Tailoring the Chemical/Electrochemical Response in a Quasi−Solid Polymer Electrolyte Enables the Simultaneous In Situ Construction of Superior Cathodic and Anodic Interfaces

Although the flexibility of the quasi−solid polymer electrolyte favors its surface conformal to the electrode, interfacial damage originating from side reactions between the electrolyte and the electrode remains dominant for battery failure. The design of quasi−solid electrolytes compatible with both aggressive nickel−rich cathode and lithium metal anode persists critical to the application of quasi−solid high−voltage lithium metal batteries (LMBs). Herein, a chemical/electrochemical response strategy is proposed to construct simultaneously stable cathodic and anodic interfaces relying on the synergistic effect of 1,4,7,10,13,16−hexaoxacyclooctadecane (18C6) and LiNO₃. The distinctive [18C6Li]⁺NO₃⁻ cluster modifies electric double layer structure by specific adsorption on the electrode, thereby regulating the interfacial layer composition and construction. The NO₃⁻ on electrode preferentially decomposes to improve the interfacial performances, leaving the [18C6Li]⁺ to cut off the side reaction. Furthermore, the 18C6 coordinates with detrimental transition metal ions from NMC811 cathode and converts into useful clusters alleviating the knock−on effect.
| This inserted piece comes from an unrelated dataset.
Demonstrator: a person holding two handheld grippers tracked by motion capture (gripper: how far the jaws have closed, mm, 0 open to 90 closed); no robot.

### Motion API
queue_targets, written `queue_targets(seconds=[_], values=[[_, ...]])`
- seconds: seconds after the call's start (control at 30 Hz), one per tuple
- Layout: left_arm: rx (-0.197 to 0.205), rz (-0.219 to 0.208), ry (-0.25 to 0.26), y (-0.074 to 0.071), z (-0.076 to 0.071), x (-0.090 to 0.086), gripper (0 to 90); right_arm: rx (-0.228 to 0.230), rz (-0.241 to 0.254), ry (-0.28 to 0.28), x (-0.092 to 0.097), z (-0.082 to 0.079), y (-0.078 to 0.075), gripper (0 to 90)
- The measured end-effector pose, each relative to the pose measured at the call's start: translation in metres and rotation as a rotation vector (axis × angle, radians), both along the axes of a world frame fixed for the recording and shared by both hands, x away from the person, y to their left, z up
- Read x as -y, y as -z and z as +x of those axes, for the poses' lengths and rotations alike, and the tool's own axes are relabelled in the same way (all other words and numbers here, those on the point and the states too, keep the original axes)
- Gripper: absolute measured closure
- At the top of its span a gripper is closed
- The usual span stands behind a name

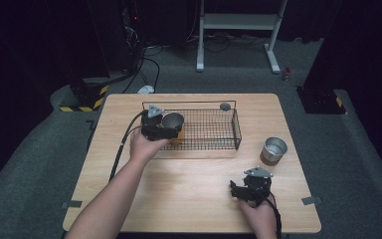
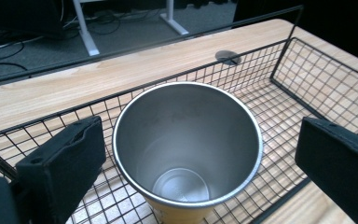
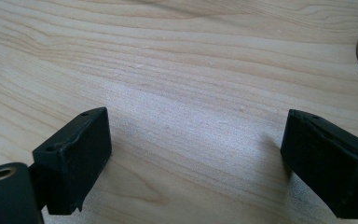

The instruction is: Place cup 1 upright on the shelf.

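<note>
Upright inside wire basket [image 1: 214, 130], steel cup [image 2: 186, 144] between spread jaws of left gripper [image 2: 186, 158], pads clear of its rim, released. No readable writing on it. Beyond, second cup [image 1: 274, 150] near right gripper [image 1: 246, 191], agape over bare wooden table [image 3: 177, 70]. Grey carpet, dark room around.

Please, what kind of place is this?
Probably a lab or studio for recording handling tasks: a wooden table on grey carpet, dark surroundings, floor cables, and a white equipment stand behind.
</note>
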State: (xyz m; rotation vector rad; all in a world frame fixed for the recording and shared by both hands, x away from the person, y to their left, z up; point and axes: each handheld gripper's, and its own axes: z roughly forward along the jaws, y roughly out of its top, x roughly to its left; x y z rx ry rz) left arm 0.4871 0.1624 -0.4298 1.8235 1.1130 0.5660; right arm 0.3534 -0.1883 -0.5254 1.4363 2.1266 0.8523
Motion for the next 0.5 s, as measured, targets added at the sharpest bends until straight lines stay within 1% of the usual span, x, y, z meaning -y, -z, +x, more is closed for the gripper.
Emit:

Thus, the quasi−solid electrolyte with 18C6 and LiNO₃ enables Li||NMC811 coin cell to cycle stably over wide operation temperature (0−55 °C), especially, achieving high capacity retention of 79.2% after 300 cycles at 30 °C. This chemical/electrochemical response strategy projects new insights into the design of smart reactive electrolytes for high−voltage LMBs.